Um estudo clínico aberto de fase II prospectivo, avaliou a farmacocinética, segurança e imunogenicidade após a administração de 7 doses de palivizumabe indicando que os níveis médios adequados de palivizumabe foram alcançados em todas as 18 crianças do estudo.

Dados microbiológicos

Atividade antiviral:

A atividade antiviral do palivizumabe foi avaliada em ensaio de microneutralização no qual concentrações de anticorpo VSR foram incubadas, de forma crescente, anteriormente à adição de células humanas epiteliais HEp-2. Após 4 a 5 dias de incubação, o antígeno VSR foi quantificado em ensaio de imunoadsorção ligado à enzima (ELISA). A concentração de neutralização (50% da concentração efetiva [EC50]) é expressa como a concentração de anticorpo necessária para reduzir a detecção de antígeno VSR em 50% quando comparada com células infectadas por vírus não tratadas. O palivizumabe apresentou, respectivamente, valores médios de EC50 de 0,65 mcg/mL (média [desvio padrão] = 0,75 [0,53] mcg/mL; n=69, intervalo de 0,07 – 2,89 mcg/mL) e 0,28 mcg/mL (média [desvio padrão] = 0,35 [0,23] mcg/mL; n=35, intervalo de 0,03 – 0,88 mcg/mL) contra isolados clínicos VSR A e VSR B. A maioria de isolados clínicos de VSR testados (n=96) foi coletada de indivíduos nos Estados Unidos e o restante no Japão (n=1), Austrália (n=5) e Israel (n=2).
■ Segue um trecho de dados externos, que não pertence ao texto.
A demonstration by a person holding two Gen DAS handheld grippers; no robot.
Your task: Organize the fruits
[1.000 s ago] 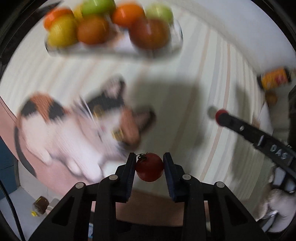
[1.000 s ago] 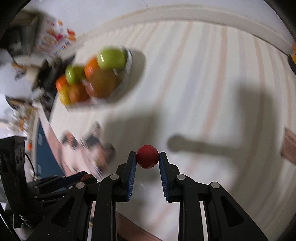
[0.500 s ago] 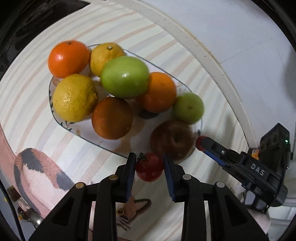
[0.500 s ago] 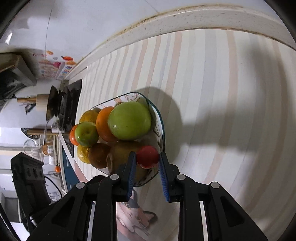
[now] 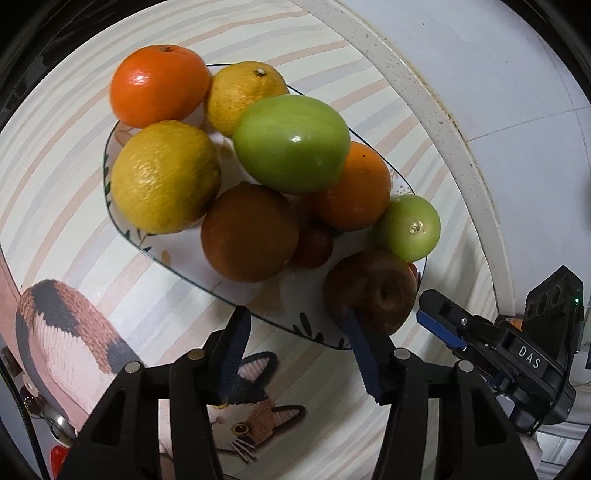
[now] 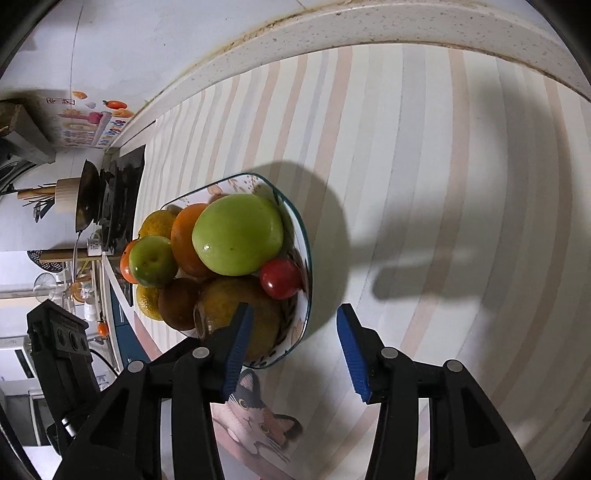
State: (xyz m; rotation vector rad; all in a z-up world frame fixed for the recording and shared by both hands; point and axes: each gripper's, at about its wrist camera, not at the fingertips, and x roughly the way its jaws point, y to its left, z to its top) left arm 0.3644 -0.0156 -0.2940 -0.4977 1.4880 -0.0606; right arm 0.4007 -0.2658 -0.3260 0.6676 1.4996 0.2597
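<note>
Both small red tomatoes have left the jaws since half a second ago: the left gripper [image 5: 295, 332] and the right gripper [image 6: 293, 332] now stand spread wide and empty over the near rim of the shallow white plate with a dark painted edge [image 5: 258, 312]. One small red tomato [image 6: 280, 277] sits at the right rim of the heap, wedged against the large smooth green fruit [image 6: 238, 234], which probably keeps it from rolling; the other [image 5: 313, 248] is tucked low between the brown round fruit [image 5: 249, 232] and an orange [image 5: 354, 192]. Piled this way, the fruits prop one another, with the green one riding on top. Free plate shows only along the near edge, and the dark brown apple-like fruit [image 5: 371, 291] lies close to the rim, so a nudge could tip it out. Striped worktop [image 6: 424, 166] lies open to the right, far from the plate, giving both grippers room to back away; the raised pale kerb [image 6: 332, 31] closes the far side.
</note>
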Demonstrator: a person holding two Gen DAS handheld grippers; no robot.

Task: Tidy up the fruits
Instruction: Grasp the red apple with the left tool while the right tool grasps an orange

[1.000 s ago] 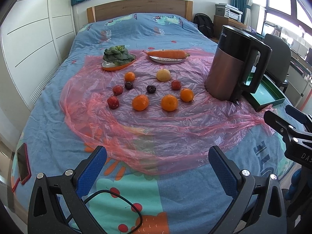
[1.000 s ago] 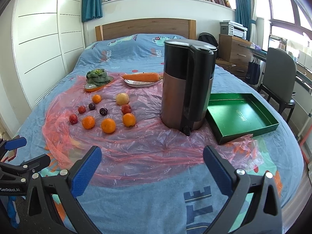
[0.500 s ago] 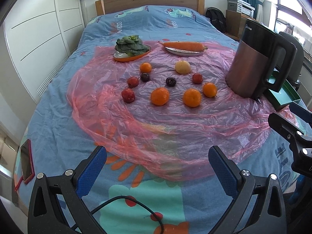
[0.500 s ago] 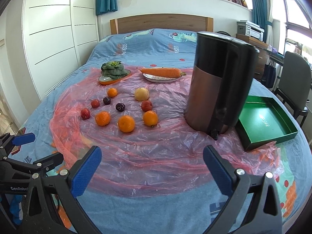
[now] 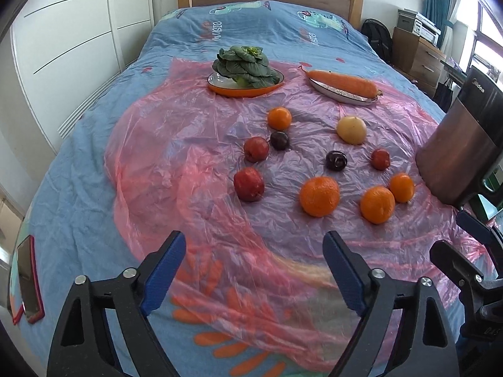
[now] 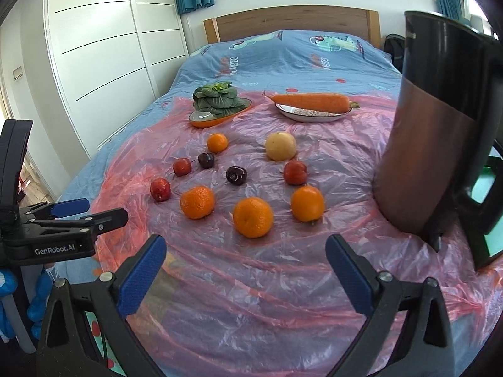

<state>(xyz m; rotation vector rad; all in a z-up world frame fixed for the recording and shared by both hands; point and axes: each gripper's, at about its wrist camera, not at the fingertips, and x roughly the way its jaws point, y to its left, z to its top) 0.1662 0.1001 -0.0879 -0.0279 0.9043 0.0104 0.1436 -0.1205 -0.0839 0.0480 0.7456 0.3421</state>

Estes isolados apresentam o polimorfismo sequencial VSR F mais comumente encontrado em isolados clínicos em todo o mundo.

Resistência:

O palivizumabe liga-se a uma região altamente conservada no domínio extracelular da proteína VSR F, referida como sítio antigênico II ou sítio antigênico A, a qual compreende os aminoácidos 262 a 275. Todos os mutantes de VSR que apresentam resistência ao palivizumabe demonstraram conter mudanças nos aminoácidos desta região da proteína F. Nenhuma variação sequencial polimórfica ou não polimórfica fora do sítio antigênico A na proteína VSR F tem demonstrado conferir resistência do VSR à neutralização por palivizumabe. Ao menos uma das substituições ligadas a resistência, N262D, K272E/Q ou S275F/L, foi identificada em 8 dos 126 de isolados clínicos de VSR de pacientes nos quais houve falha na imunoprofilaxia, resultado em frequência de 6,3% de mutação associada à resistência. Uma revisão de achados clínicos não revelou uma associação entre mudanças na sequência do sítio antigênico A e gravidade da doença em crianças tratadas com palivizumabe que desenvolveram doença do trato respiratório inferior causada por VSR. A análise de 254 isolados clínicos de VSR coletados de indivíduos que nunca haviam recebido imunoprofilaxia revelou 2 substituições associadas a resistência ao palivizumabe (1 com N262D e 1 em S275F), resultando na frequência de 0,79% de mutação associada à resistência.